• Age 5-17 years, 11 months at enrollment. Lower age limit not applicable for participants who have completed ASPIRE-DM1 protocol. Upper age limit not applicable for participants who previously participated in TREAT-01-001 (TREAT-CDM) study

• A diagnosis of CDM, defined as: children having symptoms of myotonic dystrophy in the newborn period (\<30 days), such as hypotonia, feeding or respiratory difficulty, requiring hospitalization to a ward or to the neonatal intensive care unit for more than 72 hours; and a genetic test confirming an expanded trinucleotide (CTG) repeat in the DMPK gene in the child or mother. An expanded CTG repeat size in the child is considered greater than 200 repeats or E1-E4 classification (E1= 200-500, E2=500-1,000, E3=1,000-1,500, E4\>1,500).

• Written, voluntary informed consent must be obtained before any study related procedures are conducted.

• Age 3-17 years, 11 months at enrollment. Upper age limit not applicable for participants who previously participated in TREAT-01-001 (TREAT-CDM) study.

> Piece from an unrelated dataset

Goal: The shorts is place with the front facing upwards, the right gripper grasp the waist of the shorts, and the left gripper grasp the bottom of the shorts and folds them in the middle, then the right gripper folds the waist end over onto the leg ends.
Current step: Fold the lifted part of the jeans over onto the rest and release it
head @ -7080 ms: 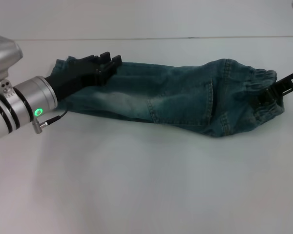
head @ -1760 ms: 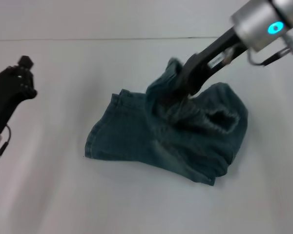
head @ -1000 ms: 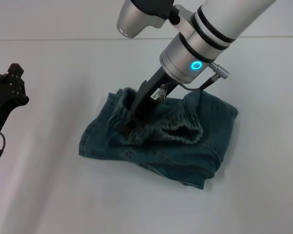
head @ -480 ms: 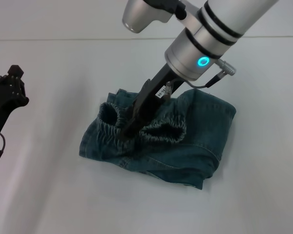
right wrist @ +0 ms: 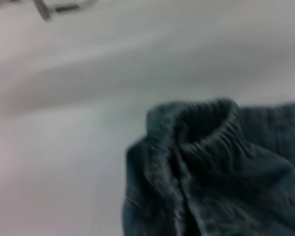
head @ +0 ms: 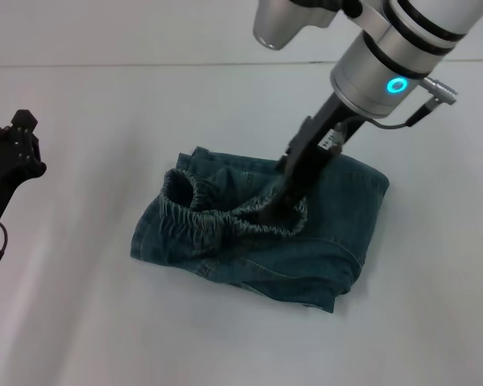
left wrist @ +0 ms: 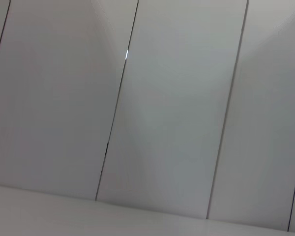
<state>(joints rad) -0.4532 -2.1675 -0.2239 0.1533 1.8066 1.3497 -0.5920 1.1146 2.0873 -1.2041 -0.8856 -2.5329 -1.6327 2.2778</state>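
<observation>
You had the shorts [head: 266, 233] folded, the waist [head: 225, 213] lying over the leg ends, with the right gripper [head: 278, 211] at the waist, apparently released though I cannot tell, and the left gripper [head: 8, 165] parked well clear, likewise unreadable

You can't tell how the right gripper [head: 275, 211] holds its fingers against the waist [head: 225, 215]; the leg ends lie hidden beneath.
</observation>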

• A diagnosis of ChDM, defined as: children having cognitive deficits, muscle weakness, myotonia that developed after age 1 and prior to age 10 and a genetic test confirming an expanded trinucleotide (CTG) repeat in the DMPK gene in the child or mother. An expanded CTG repeat size in the child is considered greater than 200 repeats or E1-E4 classification (E1= 200-500, E2=500-1,000, E3=1,000-1,500, E4\>1,500).

• Written, voluntary informed consent must be obtained before any study related procedures are conducted.